This project uses the Nextflow workflow engine to transcribe Estonian speech recordings to text.
Nextflow offers great support for container technologies like Docker and different cluster and cloud environments as well as Kubernetes.
The project uses Nextflow which depends mainly on Java. Both should be installed locally. The pre-built model, scripts and Kaldi tookit is consumed via Docker and so Docker also needs to be installed.
This configuration has only been used on Linux. Because of Docker use other OS-s could be possible but because of configuration tricks used in the nextflow.config files, Dockerizing this project might be easiest.

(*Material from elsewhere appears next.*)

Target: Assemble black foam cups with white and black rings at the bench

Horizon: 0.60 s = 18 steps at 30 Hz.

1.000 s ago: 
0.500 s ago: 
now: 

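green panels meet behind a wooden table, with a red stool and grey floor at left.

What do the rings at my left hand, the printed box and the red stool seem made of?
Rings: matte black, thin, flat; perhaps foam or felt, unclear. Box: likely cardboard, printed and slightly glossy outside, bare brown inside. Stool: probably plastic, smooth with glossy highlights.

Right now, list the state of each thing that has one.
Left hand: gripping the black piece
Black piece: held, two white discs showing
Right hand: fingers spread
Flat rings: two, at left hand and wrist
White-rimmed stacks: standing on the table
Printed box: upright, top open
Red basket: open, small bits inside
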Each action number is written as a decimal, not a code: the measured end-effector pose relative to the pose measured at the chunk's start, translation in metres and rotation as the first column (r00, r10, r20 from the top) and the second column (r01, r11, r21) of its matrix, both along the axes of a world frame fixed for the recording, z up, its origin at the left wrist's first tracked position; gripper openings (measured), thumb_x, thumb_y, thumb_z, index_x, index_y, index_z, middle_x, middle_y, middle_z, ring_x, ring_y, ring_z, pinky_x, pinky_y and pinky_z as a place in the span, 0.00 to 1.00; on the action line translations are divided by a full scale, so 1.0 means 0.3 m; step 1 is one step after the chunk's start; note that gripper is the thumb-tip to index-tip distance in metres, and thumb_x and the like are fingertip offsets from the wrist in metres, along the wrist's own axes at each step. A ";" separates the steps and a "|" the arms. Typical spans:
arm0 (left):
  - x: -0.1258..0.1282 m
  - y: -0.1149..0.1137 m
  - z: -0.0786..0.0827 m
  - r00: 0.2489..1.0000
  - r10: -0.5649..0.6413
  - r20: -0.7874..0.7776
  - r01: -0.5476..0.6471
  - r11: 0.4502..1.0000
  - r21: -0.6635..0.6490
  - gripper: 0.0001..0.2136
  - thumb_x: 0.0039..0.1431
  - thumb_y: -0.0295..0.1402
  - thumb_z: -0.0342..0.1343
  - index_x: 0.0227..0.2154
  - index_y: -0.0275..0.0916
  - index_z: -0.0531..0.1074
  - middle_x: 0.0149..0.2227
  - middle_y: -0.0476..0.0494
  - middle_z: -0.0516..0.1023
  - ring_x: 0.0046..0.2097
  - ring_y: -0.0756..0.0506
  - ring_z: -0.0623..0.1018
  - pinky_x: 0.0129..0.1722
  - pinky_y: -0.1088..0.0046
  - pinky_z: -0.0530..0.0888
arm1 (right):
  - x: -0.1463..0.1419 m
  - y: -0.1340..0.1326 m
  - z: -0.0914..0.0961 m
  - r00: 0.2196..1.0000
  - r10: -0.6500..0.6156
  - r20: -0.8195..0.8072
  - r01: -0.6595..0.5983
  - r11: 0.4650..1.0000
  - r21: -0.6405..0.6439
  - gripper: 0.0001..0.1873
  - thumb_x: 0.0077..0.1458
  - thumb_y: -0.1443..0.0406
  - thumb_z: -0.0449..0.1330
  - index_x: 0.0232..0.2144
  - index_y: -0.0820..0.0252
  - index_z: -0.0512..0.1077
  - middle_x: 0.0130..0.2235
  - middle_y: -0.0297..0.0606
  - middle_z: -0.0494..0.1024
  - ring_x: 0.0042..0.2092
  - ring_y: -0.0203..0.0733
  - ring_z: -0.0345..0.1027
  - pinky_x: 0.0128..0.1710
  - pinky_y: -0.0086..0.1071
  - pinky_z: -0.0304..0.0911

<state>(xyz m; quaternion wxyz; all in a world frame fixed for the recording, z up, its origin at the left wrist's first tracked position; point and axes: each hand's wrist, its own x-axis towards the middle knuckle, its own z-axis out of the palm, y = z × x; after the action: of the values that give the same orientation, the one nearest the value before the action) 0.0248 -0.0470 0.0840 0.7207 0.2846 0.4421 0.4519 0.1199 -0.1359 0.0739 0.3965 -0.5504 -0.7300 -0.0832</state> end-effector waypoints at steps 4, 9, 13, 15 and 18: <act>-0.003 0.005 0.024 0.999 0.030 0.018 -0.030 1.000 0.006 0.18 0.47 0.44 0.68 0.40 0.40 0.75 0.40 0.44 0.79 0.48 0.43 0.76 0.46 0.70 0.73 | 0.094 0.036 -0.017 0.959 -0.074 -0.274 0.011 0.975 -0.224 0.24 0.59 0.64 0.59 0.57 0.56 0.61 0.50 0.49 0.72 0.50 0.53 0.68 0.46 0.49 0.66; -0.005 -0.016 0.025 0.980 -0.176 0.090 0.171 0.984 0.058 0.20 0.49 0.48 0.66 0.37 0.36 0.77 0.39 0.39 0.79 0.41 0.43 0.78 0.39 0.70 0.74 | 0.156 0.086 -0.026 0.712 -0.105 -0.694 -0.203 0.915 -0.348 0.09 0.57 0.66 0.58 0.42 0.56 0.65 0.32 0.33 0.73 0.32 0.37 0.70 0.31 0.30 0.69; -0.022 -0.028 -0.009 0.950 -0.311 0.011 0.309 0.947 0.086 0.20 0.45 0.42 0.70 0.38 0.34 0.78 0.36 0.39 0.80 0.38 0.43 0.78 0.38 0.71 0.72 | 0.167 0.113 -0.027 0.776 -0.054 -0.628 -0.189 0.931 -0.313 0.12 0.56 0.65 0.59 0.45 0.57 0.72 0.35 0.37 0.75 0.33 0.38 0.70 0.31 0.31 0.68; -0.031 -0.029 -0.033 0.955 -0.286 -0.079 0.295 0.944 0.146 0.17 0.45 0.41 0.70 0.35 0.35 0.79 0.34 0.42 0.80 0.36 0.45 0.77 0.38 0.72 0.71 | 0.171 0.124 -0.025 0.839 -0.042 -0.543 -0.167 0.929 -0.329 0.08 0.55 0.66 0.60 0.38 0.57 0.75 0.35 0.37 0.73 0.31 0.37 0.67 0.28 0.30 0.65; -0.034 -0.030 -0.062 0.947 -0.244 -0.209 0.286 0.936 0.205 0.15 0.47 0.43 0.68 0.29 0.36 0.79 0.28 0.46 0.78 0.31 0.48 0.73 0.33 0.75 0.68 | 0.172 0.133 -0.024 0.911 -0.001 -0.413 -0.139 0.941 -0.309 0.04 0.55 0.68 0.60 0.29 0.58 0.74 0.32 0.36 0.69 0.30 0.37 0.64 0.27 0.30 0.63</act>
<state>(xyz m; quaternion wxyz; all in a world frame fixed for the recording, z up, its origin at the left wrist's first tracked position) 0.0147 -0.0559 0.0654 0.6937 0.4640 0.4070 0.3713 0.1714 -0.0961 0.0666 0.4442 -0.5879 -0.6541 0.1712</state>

Install Nextflow locally (depends on Java 8, refer to official documentation in case of troubles):
wget -qO- https://get.nextflow.io | bash
First build the container:
docker build . -t nextflow
Start the container (named "nextflow:latest") and put it into background (-d
). Also, mount a local directory ~/tmp/speechfiles
to the following directory in the container: /opt/speechfiles
.
mkdir -p ~/tmp/speechfiles
docker run --name nextflow -v ~/tmp/speechfiles:/opt/speechfiles --rm -d -t nextflow:latest
To transcribe a speech recording provide at least input file, output file and file format as parameters. Also the -with-docker command line option should refer to the locally built and running Docker container:
nextflow run transcribe.nf -with-docker nextflow --in ~/audio.mp3 --out result.json --file_ext mp3
There is a project which enables to set up an API server and a simple user interface to upload files and retrieve results from this workflow. It can be useful for hosting this workflow: https://github.com/taltechnlp/est-asr-backend
Nextflow enables various configuration options.
Firstly, the main script (transcribe.nf) already has default values for input parameters. All of these can be provided via the command line when executing the script using the nextflow executable. To use a parameter, ignore the 'params.' part and prepend two hyphens '--'. So 'params.in' becomes '--in'. The following parameter should always be provided (unless the default value is satisfactory):
- --in - The name and location of the audio recording in you local system that needs to be transcribed.
- --file_ext - the file extention of the input file. This does not have to exactly match the actual file name but is important to determine how to turn the file into ´wav´ format. Supported options: ´wav´, ´ḿp3´, ´mpga´, ´m4a´, ´mp4´, ´oga´, ´ogg´, ´mp2´, ´flac´.
- --out - The output file name. Cannot be a location in the local system. Should be a unique file name. By default will be saved into the /results folder of this project.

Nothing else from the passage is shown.